Re: mod-cache-requestor plan

2005-07-22 Thread Parin Shah
Thanks Ian, Graham and Sergio for your help. 

for past couple of days I am trying to figure out how our
mod-cache-requester should spawn thread (or set of threads).
Currently, I am considering following option. please let me know what
you think about this approach.

- mod-cache-requester would be a sub-module in mod-cache as Graham had
suggested once.

- it would look similar to mod-mem-cache. it would have provider
(mod-cache-requester-provider, for lack of any better word for now)
registered.

- mod-cache (cache_url_handler to be precise)  will do lookup for this
provider and will use this provider's methods to push any page which
is soon-to-be-expired in the priority queue.

- in the post config of the mod-cache-requester our pqueue would be
initialized along with mutexes and other stuff.

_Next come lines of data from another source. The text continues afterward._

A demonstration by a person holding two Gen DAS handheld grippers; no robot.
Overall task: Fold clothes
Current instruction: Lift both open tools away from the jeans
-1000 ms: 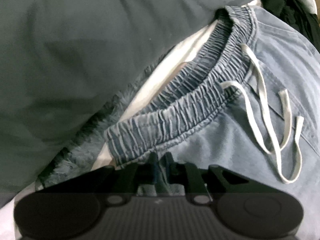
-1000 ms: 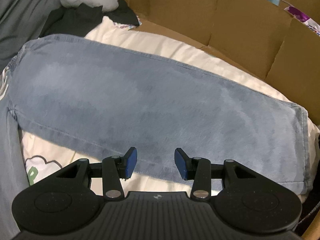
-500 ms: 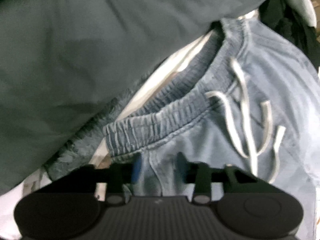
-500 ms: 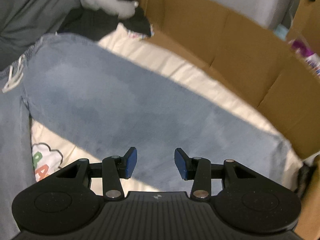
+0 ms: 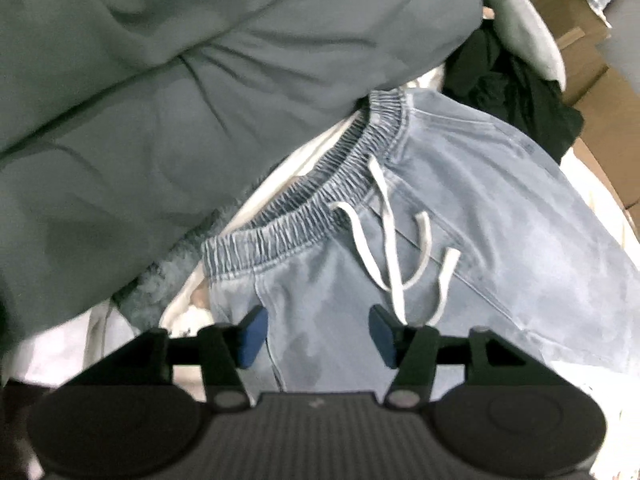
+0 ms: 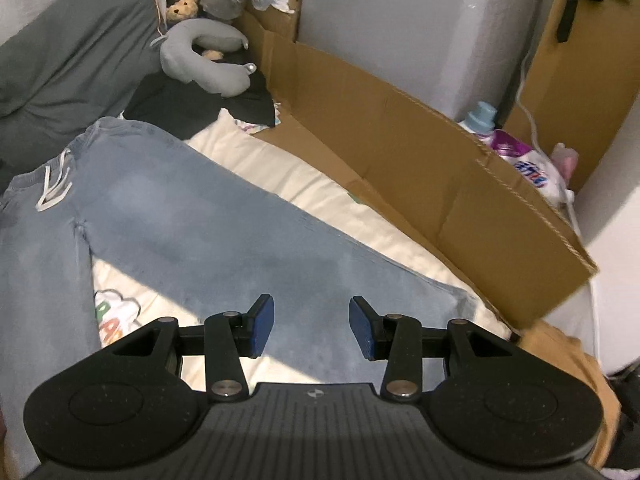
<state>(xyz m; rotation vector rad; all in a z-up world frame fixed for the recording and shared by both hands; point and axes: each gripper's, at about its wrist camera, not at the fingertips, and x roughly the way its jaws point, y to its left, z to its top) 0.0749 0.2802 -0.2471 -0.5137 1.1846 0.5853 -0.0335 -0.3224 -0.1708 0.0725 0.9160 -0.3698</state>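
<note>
Left wrist view: camera behind the left gripper (image 5: 316, 334), looking steeply down and close onto the waistband end of the blue trousers (image 5: 460, 216), with a grey duvet (image 5: 180, 100) filling the upper left. Right wrist view: camera behind the right gripper (image 6: 311, 328), tilted less steeply and set farther off, facing along one trouser leg toward the cardboard wall (image 6: 400, 152). Both views share the trousers' white drawstring (image 6: 54, 186), the grey neck pillow (image 6: 200, 60) and the black garment (image 6: 192, 108).

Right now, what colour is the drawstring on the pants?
White, against the light blue pants; the drawstring shows best in the left wrist view.
</note>
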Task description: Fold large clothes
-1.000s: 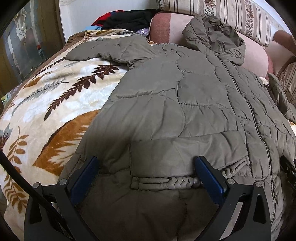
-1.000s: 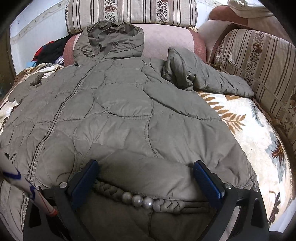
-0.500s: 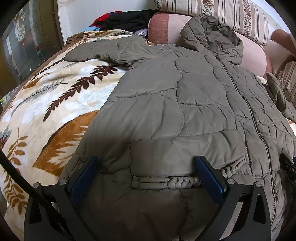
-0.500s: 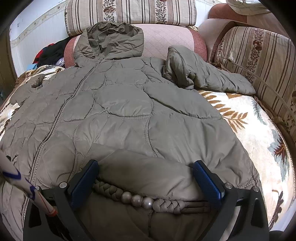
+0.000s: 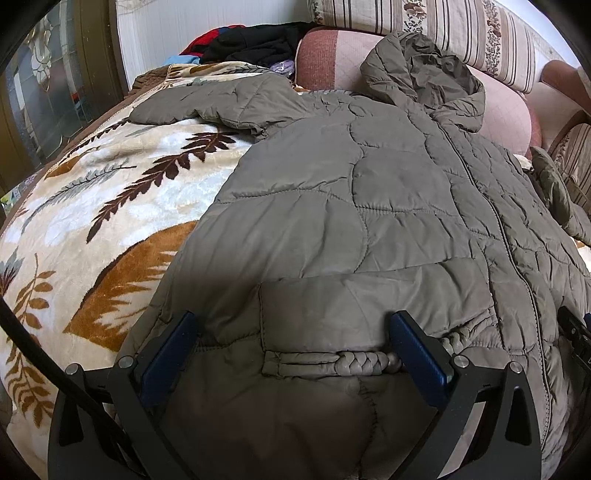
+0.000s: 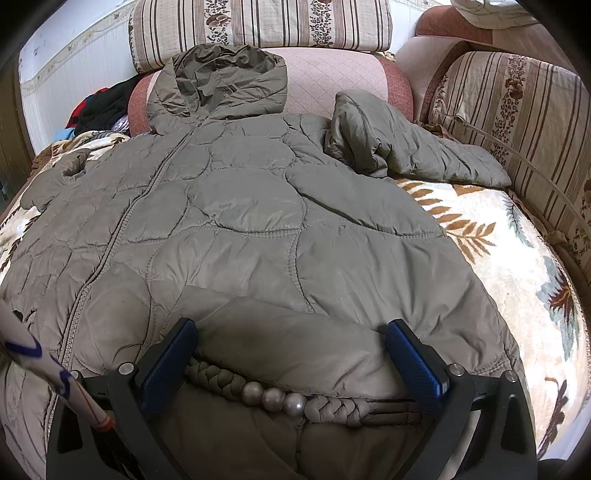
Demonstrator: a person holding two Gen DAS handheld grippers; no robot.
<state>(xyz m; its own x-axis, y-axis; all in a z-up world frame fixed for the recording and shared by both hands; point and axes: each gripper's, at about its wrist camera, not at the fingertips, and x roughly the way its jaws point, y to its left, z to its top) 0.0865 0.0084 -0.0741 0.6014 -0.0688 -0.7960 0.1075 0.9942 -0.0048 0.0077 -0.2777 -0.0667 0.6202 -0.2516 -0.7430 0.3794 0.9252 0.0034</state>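
Observation:
A large olive quilted hooded jacket lies spread front-up on a leaf-patterned blanket; it also fills the right wrist view. Its hood rests on a pink cushion. One sleeve stretches to the left, the other sleeve lies bunched at the right. My left gripper is open, its jaws on either side of a pocket flap with braided trim near the hem. My right gripper is open over the other pocket, with its braid and beads.
Striped sofa cushions stand behind the jacket and at the right. A pile of dark and red clothes lies at the back left. A glass-fronted cabinet stands at the left. The blanket edge shows at the right.
Both grippers have shifted slightly over the jacket's lower part; the view has moved a little. The jaws stay open and the jacket has not moved.

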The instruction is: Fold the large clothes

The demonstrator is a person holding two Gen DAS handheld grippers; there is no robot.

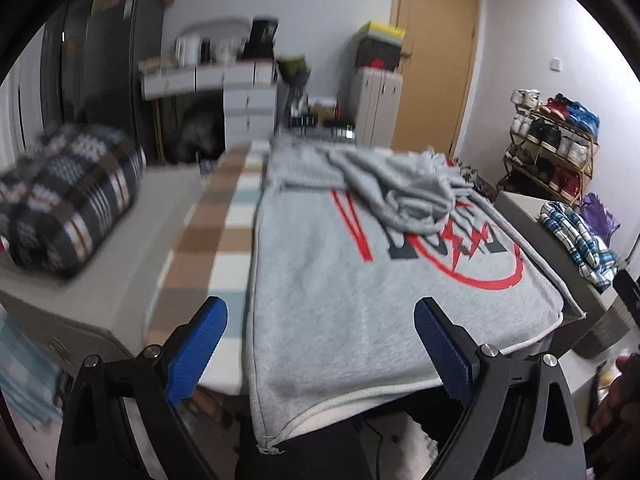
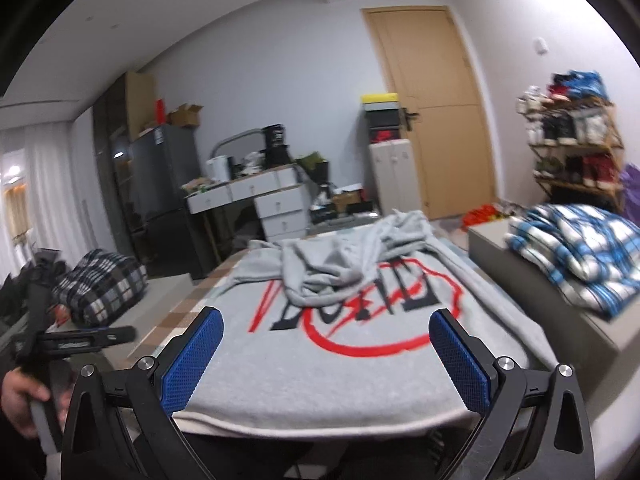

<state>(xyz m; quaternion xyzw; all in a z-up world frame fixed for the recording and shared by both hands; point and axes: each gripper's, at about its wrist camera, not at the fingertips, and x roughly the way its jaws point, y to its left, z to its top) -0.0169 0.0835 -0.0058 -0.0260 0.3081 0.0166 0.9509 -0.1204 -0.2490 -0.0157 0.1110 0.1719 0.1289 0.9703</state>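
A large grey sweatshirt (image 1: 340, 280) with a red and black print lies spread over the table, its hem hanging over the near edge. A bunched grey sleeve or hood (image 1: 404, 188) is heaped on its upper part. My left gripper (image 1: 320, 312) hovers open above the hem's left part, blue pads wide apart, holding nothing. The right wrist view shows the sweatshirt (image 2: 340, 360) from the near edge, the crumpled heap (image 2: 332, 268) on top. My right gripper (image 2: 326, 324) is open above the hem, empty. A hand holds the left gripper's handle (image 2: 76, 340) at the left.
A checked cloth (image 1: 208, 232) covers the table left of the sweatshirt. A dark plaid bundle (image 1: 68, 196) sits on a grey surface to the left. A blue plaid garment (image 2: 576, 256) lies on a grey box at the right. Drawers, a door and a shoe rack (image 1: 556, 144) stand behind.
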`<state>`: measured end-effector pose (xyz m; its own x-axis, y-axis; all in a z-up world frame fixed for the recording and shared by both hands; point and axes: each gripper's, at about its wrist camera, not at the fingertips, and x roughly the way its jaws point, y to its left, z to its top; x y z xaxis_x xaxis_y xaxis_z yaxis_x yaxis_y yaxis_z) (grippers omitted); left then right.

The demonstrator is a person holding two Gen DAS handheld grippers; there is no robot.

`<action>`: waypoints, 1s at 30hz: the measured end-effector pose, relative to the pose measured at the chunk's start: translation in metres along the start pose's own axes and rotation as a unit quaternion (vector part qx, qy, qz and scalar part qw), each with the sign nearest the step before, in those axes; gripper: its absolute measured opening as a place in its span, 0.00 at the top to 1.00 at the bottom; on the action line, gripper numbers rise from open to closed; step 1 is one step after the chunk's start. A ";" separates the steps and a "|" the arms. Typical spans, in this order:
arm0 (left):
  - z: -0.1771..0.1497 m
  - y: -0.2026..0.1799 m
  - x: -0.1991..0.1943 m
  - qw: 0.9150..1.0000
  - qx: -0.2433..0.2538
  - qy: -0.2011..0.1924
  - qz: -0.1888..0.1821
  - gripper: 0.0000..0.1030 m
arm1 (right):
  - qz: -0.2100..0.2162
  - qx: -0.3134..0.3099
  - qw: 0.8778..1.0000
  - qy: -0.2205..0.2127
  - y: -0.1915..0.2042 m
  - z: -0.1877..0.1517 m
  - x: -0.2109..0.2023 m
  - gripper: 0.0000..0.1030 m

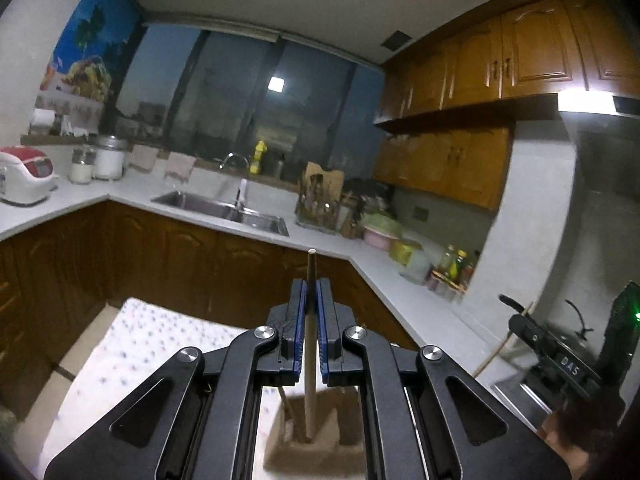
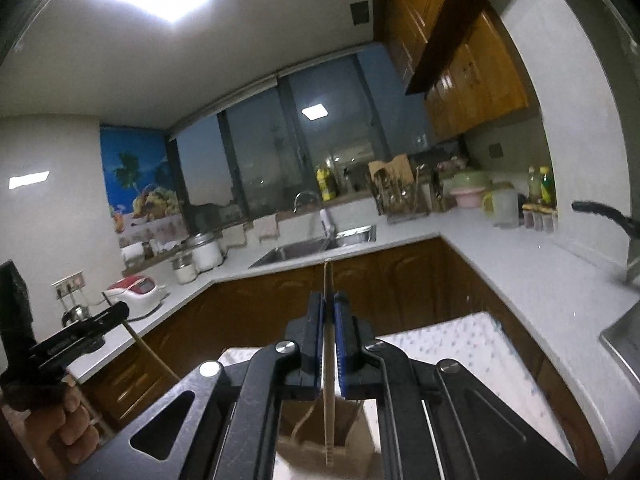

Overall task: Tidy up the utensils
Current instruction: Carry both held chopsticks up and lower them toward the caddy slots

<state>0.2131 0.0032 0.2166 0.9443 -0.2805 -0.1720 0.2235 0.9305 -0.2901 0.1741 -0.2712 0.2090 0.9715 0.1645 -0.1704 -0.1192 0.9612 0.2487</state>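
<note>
The left tool [image 1: 311,296] is clamped on an upright wooden chopstick [image 1: 309,380]; the right tool [image 2: 329,320] pinches another chopstick [image 2: 328,400]. Both sticks hang above a brown holder [image 1: 316,452] on the dotted cloth [image 1: 140,340], short of the worktop edge [image 1: 380,268], with open room ahead.

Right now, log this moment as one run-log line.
left gripper: shut on chopstick | right gripper: shut on second chopstick | both above brown holder
</note>
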 end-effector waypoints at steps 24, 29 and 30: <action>-0.103 0.028 0.102 0.994 -0.019 0.103 0.036 0.94 | -0.025 0.004 0.996 0.081 -0.024 -0.094 0.080 0.94; -0.107 0.027 0.104 0.993 -0.016 0.113 0.036 0.94 | -0.025 0.004 0.996 0.082 -0.022 -0.095 0.078 0.94; -0.107 0.028 0.105 0.993 -0.016 0.114 0.036 0.94 | -0.025 0.004 0.996 0.083 -0.022 -0.096 0.078 0.94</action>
<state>0.2926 -0.0249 0.0898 0.8775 -0.2624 -0.4015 0.1456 0.9433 -0.2982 0.2331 -0.2582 0.0991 0.9289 0.1510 -0.3382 -0.0689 0.9676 0.2429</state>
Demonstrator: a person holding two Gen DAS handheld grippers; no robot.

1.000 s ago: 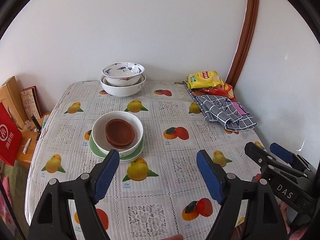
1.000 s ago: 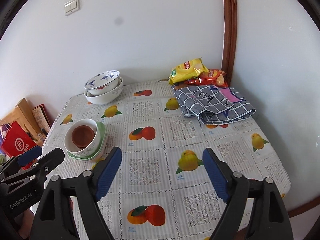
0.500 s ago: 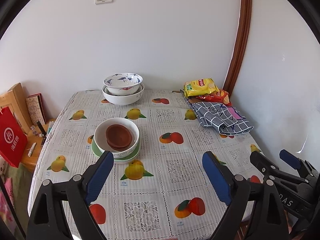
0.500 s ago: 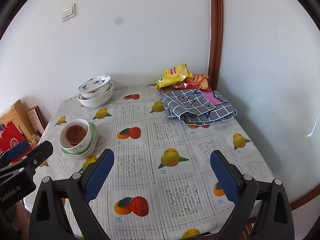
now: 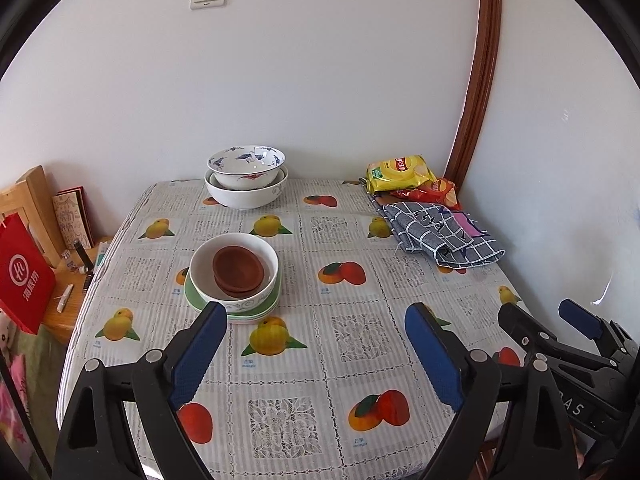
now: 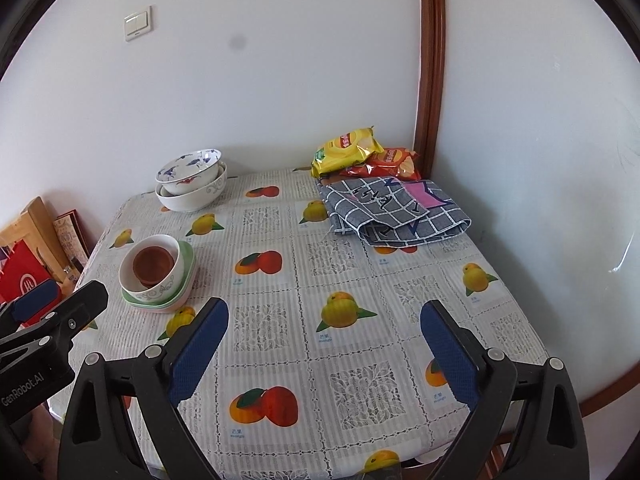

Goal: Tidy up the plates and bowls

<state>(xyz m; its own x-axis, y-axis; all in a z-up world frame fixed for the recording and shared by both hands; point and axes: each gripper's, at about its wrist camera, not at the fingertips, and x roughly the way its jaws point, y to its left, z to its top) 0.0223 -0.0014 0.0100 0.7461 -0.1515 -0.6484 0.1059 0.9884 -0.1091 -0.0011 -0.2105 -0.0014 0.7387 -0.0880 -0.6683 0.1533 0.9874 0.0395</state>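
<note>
Both tongs hover over the near edge of the bench (image 5: pixel 400 240), wide apart and empty; nothing lies between the blue pads (image 5: pixel 198 354) of either. The left tongs (image 5: pixel 316 354) face the near stack: a brown dish (image 5: pixel 239 269) nested in a white bowl (image 5: pixel 212 286), which sits on a green plate (image 5: pixel 191 294). The right tongs (image 6: pixel 326 354) point at bare cloth, well apart from any crockery. A second stack, a painted bowl (image 5: pixel 246 164) inside a larger white bowl (image 5: pixel 244 198), stands at the far edge by the wall.

The sorting looks close to done, with bowls nested by size and no loose piece in sight. If one more move is called for, it is best done by taking a rim squarely between the pads, lifting straight up and keeping the piece level, since glazed ware slips. The chip bags (image 5: pixel 400 174) and checked cloth (image 5: pixel 440 236) at far right need no handling.
</note>
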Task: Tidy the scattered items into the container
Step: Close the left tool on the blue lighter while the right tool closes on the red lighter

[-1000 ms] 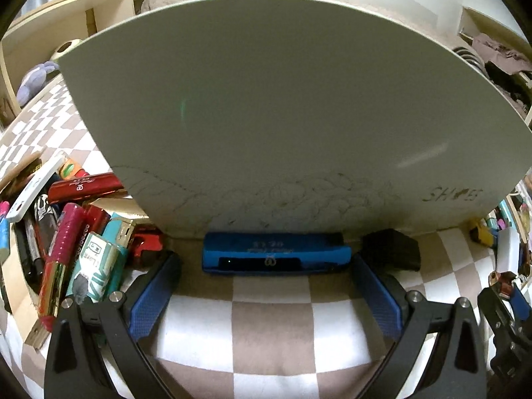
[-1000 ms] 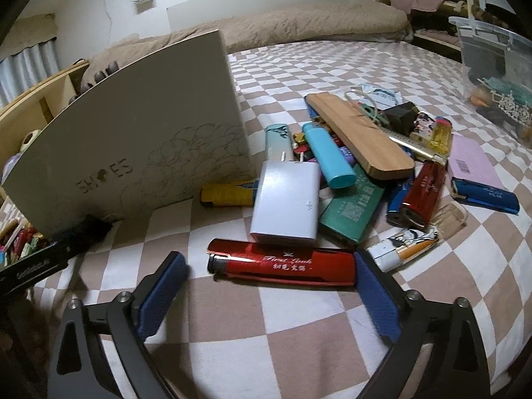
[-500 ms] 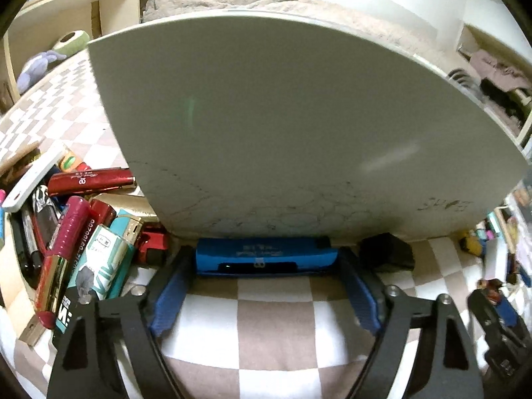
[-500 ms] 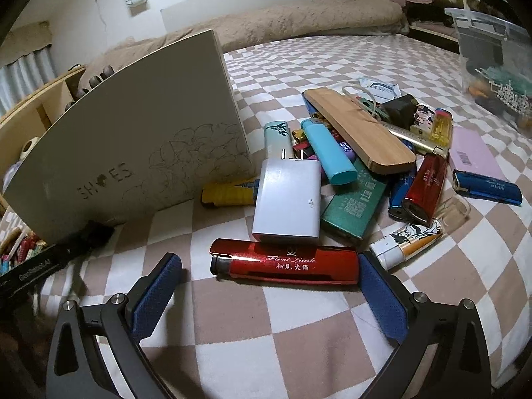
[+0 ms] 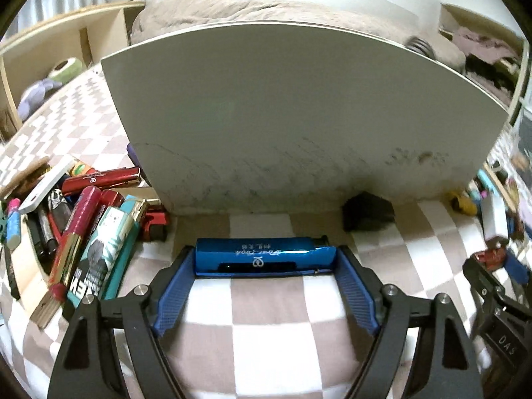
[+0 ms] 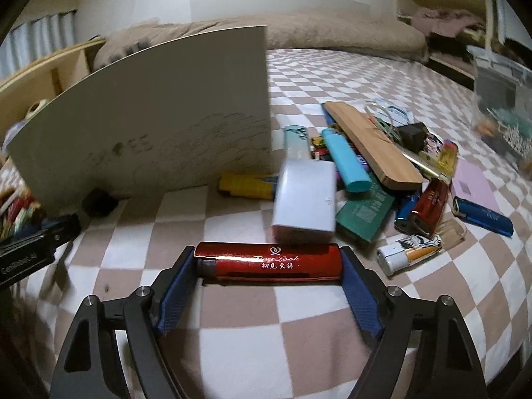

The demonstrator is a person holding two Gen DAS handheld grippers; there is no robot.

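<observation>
My left gripper is shut on a blue lighter, held crosswise between its blue pads, lifted back from the white box. My right gripper is shut on a red lighter, held crosswise above the checkered bedspread. The white box stands upright, printed with "SHOES". Its inside is hidden in both views.
A pile of lighters and small items lies left of the box. Another pile with a white charger, teal box and wooden piece lies right of it. A black block sits at the box's foot. A clear bin stands far right.
Both grippers closed on their lighters. The left one drew the blue lighter back from the box; the right one picked the red lighter up off the bedspread.
</observation>
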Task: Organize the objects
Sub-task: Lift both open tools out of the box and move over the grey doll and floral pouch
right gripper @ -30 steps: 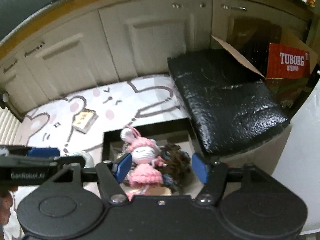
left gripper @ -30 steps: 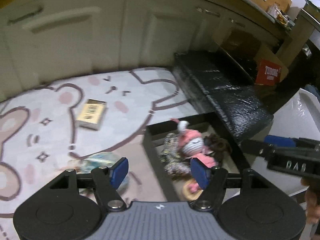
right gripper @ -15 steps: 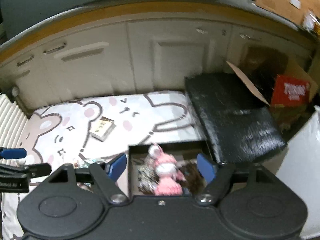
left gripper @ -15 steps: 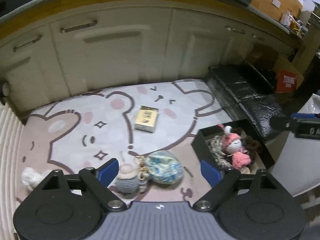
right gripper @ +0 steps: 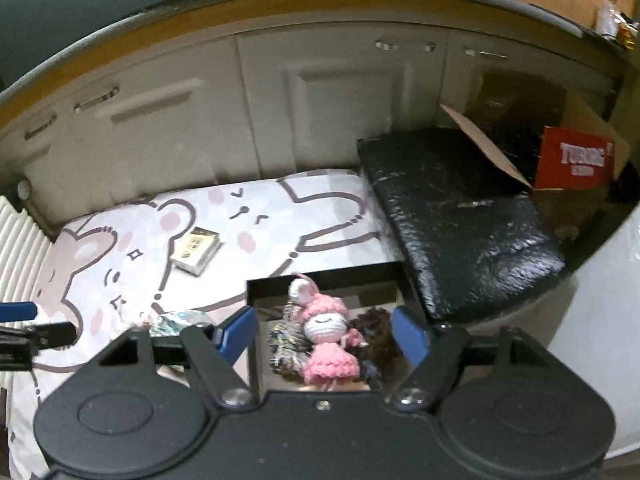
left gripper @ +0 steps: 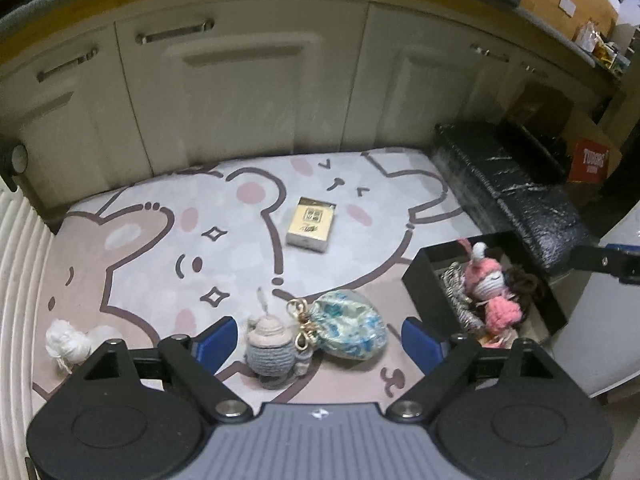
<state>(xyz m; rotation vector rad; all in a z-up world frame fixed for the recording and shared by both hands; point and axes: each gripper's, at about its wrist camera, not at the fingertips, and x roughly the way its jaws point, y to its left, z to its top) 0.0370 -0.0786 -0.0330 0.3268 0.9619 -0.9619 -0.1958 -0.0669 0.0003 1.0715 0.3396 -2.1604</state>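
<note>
Several soft toys fill the black box (right gripper: 326,276) at lower centre of the right view: a pink crochet bunny doll (right gripper: 326,340), a striped knit piece and a dark brown tuft. Since a second ago, the left gripper (left gripper: 316,338) has drawn back from the box to hover spread wide and empty above a grey crochet charm (left gripper: 272,354) and blue-patterned pouch (left gripper: 350,330). The right gripper (right gripper: 322,332) hangs unclenched, jaws closing slightly, grasping nothing. Farther off, a gold card box (left gripper: 311,229) lies on the bear rug (left gripper: 160,248).
</note>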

- now, we would create new thread (or set of threads) in the post
config which would basically contain an infinite loop. it (or they)
will keep checking pqueue and would make sub requests accordingly.

Does this make sense? 

If this approach is correct then I have some questions regarding
thread vs process implementation. I would start discussing it once we
have main architecture in place.

Thanks,
Parin.

On 7/20/05, Graham Leggett [EMAIL PROTECTED] wrote:
 Parin Shah wrote:
 
  2. how mod-cache-requester can generate the sub request just to reload
  the content in the cache.
 
 Look inside mod_include - it uses subrequests to be able to embed pages
 within other pages.
 
 Regards,
 Graham
 --



Re: mod-cache-requestor plan

2005-07-22 Thread Parin Shah
This would definitely relieve mod-cache from checking the status of
page every time. But then, we would not be able to keep track of the
popularity of the pages.

But yes, this is a good observation. If we could come up with a
mechanism where we could keep track of popularity of pages (# no of
requests, and last access time) without mod-cache's interference, than
that would be a better approach.

-Parin.


On 7/22/05, Sergio Leonardi [EMAIL PROTECTED] wrote:
 The basic approach is ok for me, I just make a note.
 I think that mod_cache should put each cached page in the queue at the time
 its entry in the cache is created (or when its expire time has been
 changed), setting the proper regeneration time in the queue (e.g.
 regeneration time = page expire time - time spent for last page generation).
 
 In such a way there's no need to lookup for what's expiring, just sleep
 until something needs to be regenerated.
 Bye
 
 Sergio
 
 -Original Message-
 From: Parin Shah [mailto:[EMAIL PROTECTED]
 Sent: venerdì 22 luglio 2005 8.02
 To: dev@httpd.apache.org
 Subject: Re: mod-cache-requestor plan
 
 Thanks Ian, Graham and Sergio for your help.
 
 for past couple of days I am trying to figure out how our
 mod-cache-requester should spawn thread (or set of threads).
 Currently, I am considering following option. please let me know what
 you think about this approach.
 
 - mod-cache-requester would be a sub-module in mod-cache as Graham had
 suggested once.
 
 - it would look similar to mod-mem-cache. it would have provider
 (mod-cache-requester-provider, for lack of any better word for now)
 registered.
 
 - mod-cache (cache_url_handler to be precise)  will do lookup for this
 provider and will use this provider's methods to push any page which
 is soon-to-be-expired in the priority queue.
 
 - in the post config of the mod-cache-requester our pqueue would be
 initialized along with mutexes and other stuff.
 
 - now, we would create new thread (or set of threads) in the post
 config which would basically contain an infinite loop. it (or they)
 will keep checking pqueue and would make sub requests accordingly.
 
 Does this make sense?
 
 If this approach is correct then I have some questions regarding
 thread vs process implementation. I would start discussing it once we
 have main architecture in place.
 
 Thanks,
 Parin.
 
 On 7/20/05, Graham Leggett [EMAIL PROTECTED] wrote:
  Parin Shah wrote:
 
   2. how mod-cache-requester can generate the sub request just to reload
   the content in the cache.
 
  Look inside mod_include - it uses subrequests to be able to embed pages
  within other pages.
 
  Regards,
  Graham
  --
 
 



Re: mod-cache-requestor plan

2005-07-20 Thread Parin Shah
Hi All,

We are now almost at consesus about this new mod-cache-requester
module's mechanism. and now I believe its good time to start
implementing the module.

But before I could do that, I need some help from you guys.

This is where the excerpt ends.